Problem to work on: Could you filter the data below down to the lines that hold the word "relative"?

Data for this task:
=======

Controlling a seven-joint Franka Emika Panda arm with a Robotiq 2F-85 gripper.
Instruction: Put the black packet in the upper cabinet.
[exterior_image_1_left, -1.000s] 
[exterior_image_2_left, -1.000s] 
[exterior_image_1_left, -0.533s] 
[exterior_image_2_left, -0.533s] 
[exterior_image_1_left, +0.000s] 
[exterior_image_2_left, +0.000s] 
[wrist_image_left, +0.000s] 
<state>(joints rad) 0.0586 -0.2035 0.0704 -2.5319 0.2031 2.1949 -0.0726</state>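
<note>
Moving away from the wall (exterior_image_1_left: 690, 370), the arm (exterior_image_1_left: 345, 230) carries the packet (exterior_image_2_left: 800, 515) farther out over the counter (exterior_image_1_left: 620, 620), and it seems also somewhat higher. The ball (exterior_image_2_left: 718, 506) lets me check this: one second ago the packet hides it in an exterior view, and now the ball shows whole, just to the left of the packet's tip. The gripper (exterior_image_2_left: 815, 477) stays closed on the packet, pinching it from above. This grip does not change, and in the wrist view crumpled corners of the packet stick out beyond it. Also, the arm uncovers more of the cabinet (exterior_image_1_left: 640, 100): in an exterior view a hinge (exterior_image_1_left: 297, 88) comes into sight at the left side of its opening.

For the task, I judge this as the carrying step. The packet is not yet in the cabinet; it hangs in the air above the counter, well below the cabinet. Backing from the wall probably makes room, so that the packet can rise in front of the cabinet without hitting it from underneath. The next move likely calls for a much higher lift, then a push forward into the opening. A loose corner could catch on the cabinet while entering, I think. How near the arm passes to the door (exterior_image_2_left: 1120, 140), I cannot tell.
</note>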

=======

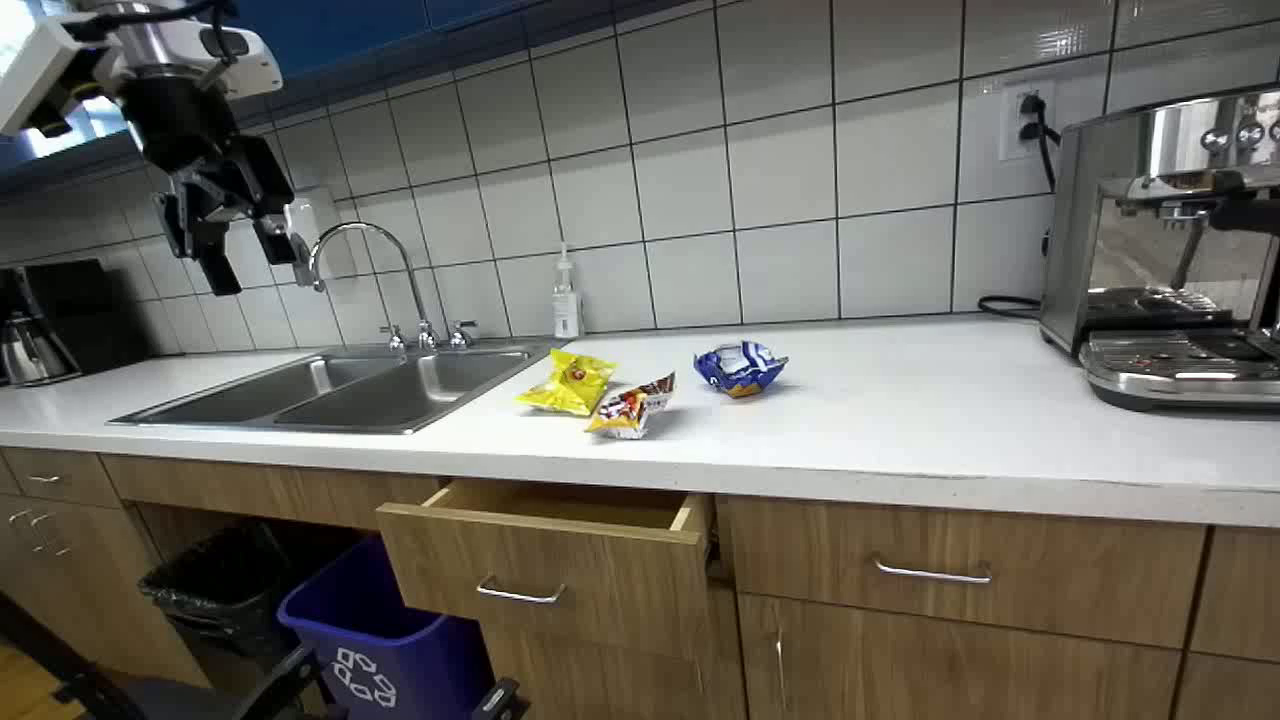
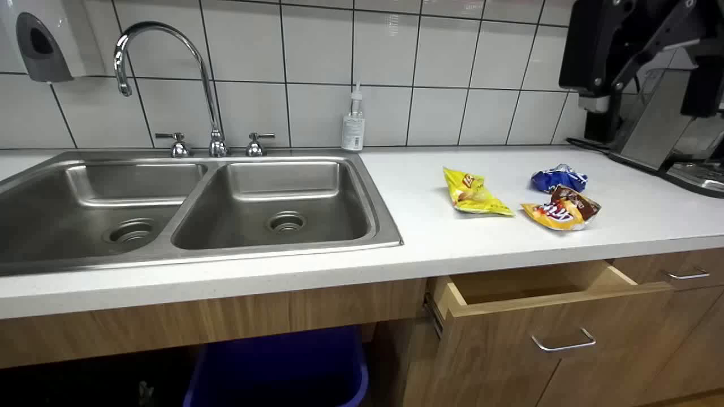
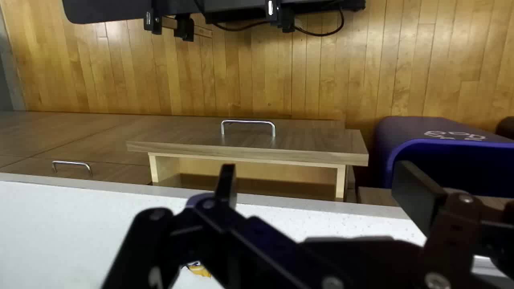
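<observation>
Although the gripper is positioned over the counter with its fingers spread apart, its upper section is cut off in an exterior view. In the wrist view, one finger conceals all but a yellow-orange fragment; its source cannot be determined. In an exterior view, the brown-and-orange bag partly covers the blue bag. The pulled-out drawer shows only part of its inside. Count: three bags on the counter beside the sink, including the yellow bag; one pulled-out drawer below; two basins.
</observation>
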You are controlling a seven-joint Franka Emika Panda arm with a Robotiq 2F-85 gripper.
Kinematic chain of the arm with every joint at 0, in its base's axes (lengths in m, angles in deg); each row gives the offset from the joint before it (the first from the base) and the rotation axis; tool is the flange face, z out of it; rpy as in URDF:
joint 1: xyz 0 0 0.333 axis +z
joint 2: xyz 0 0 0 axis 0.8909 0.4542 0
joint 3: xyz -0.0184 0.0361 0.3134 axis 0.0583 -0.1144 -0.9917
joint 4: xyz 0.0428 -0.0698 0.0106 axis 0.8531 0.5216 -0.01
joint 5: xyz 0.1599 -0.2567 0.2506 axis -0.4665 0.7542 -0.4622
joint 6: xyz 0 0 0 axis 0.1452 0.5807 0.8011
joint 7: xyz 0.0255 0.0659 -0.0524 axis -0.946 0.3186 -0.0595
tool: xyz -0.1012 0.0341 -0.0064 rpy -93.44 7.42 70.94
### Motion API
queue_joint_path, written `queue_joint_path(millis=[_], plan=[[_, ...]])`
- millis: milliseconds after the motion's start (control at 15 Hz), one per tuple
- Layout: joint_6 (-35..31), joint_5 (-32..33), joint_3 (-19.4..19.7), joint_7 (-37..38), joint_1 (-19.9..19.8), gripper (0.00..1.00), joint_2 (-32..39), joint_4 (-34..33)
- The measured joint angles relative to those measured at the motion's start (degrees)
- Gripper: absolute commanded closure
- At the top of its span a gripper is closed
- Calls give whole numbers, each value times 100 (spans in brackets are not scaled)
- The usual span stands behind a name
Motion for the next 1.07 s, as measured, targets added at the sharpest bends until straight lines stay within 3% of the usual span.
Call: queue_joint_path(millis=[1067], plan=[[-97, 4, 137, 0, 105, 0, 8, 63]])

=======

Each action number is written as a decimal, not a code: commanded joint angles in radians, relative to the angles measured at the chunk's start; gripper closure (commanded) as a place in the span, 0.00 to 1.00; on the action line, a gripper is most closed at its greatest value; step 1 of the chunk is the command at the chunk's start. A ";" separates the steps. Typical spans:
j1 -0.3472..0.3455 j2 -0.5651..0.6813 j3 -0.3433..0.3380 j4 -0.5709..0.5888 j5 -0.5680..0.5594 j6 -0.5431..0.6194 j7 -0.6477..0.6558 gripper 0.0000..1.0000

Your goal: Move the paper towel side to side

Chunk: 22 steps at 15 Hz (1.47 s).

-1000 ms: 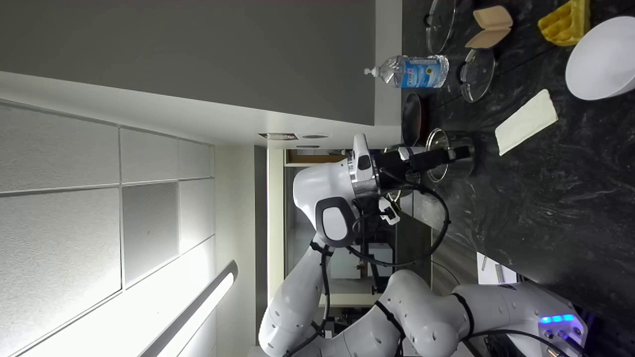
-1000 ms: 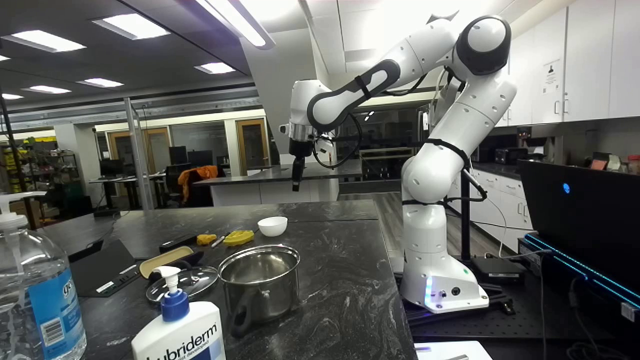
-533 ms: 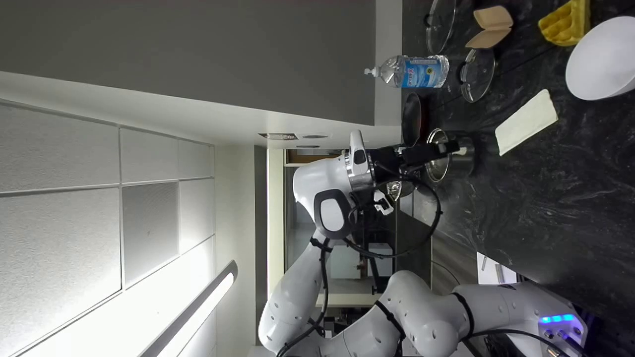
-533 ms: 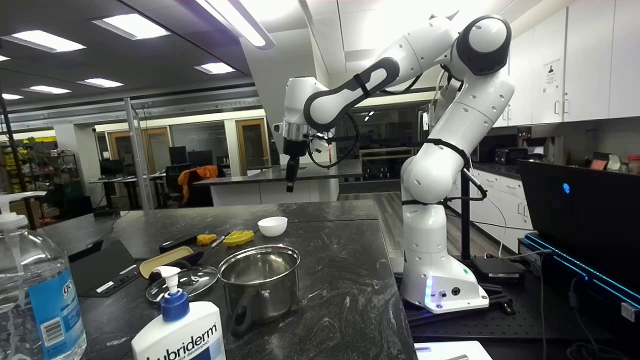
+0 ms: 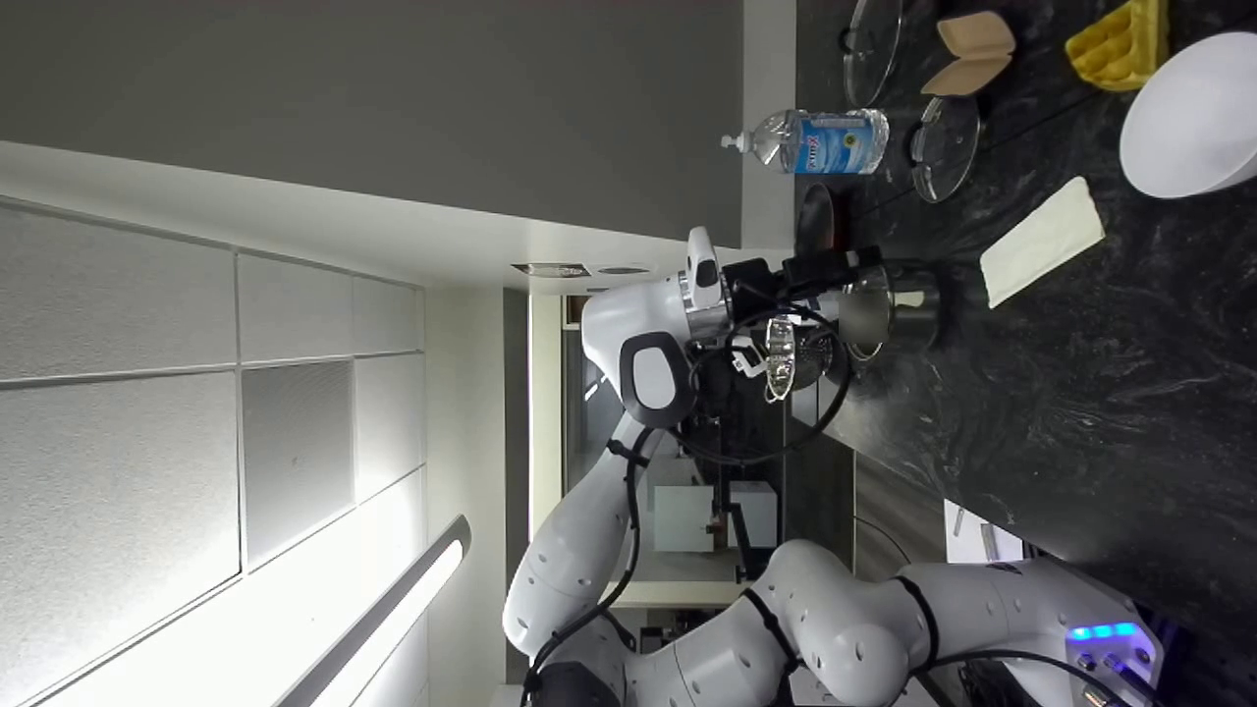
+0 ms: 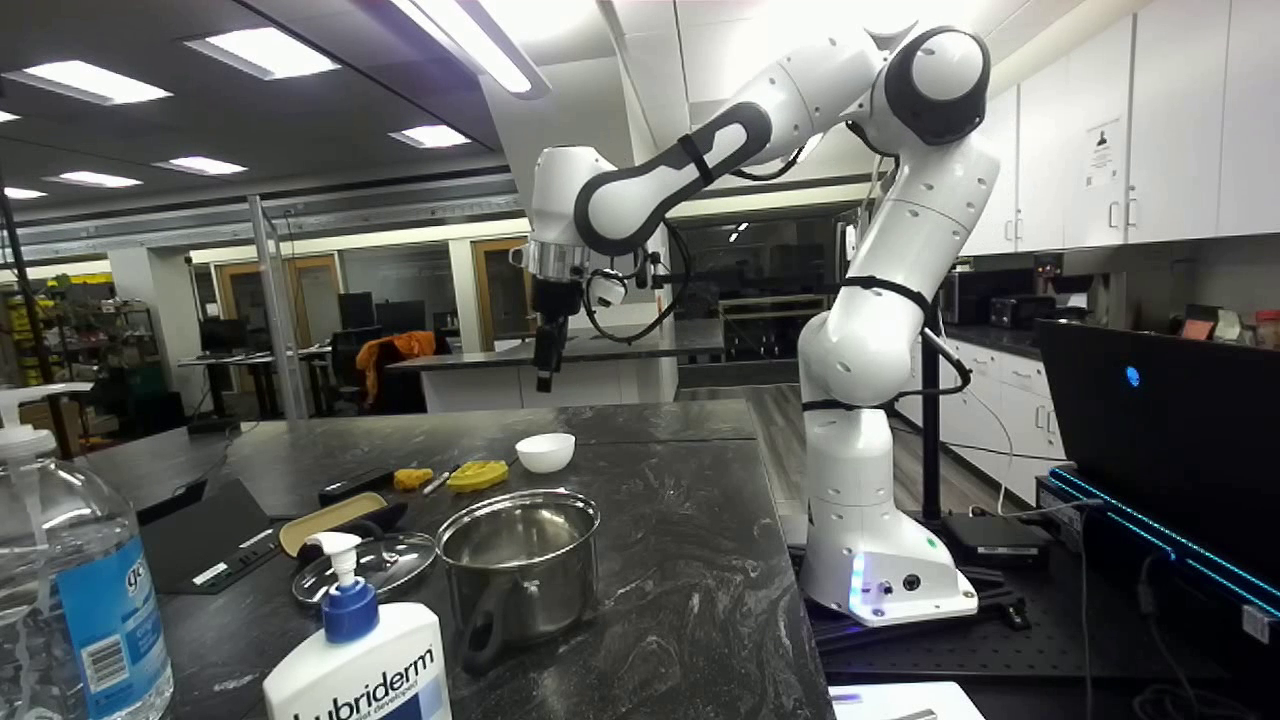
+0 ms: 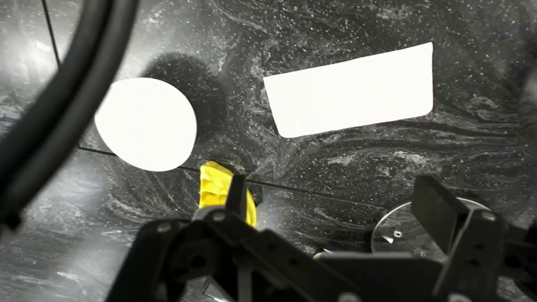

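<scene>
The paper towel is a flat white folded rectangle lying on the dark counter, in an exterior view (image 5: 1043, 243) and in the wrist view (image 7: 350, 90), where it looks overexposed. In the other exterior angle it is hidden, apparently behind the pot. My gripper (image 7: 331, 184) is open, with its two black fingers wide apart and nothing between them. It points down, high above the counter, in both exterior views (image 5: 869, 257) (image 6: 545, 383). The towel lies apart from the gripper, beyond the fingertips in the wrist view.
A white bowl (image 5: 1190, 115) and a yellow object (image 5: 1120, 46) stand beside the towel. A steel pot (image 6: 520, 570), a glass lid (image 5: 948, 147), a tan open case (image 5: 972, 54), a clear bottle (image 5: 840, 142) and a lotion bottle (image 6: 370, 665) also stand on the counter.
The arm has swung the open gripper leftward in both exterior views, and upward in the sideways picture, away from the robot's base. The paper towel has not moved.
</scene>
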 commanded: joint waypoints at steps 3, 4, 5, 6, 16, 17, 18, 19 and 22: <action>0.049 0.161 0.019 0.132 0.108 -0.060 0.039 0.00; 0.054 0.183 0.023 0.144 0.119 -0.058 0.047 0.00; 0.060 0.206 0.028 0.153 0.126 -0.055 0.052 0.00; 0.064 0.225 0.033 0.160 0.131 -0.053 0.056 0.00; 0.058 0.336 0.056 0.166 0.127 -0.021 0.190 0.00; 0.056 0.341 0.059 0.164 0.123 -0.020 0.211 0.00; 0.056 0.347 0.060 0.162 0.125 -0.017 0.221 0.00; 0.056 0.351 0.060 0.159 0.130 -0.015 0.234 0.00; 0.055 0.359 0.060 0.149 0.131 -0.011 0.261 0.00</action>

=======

Answer for the task:
- The measured joint angles relative to those measured at the motion's start (degrees)
Each action number is written as a decimal, not a code: commanded joint angles in radians, relative to the angles measured at the chunk's start; gripper closure (commanded) as a place in the span, 0.00 to 1.00; on the action line, a gripper is most closed at its greatest value; step 1 of the chunk is the command at the chunk's start. A ";" separates the steps. Typical spans:

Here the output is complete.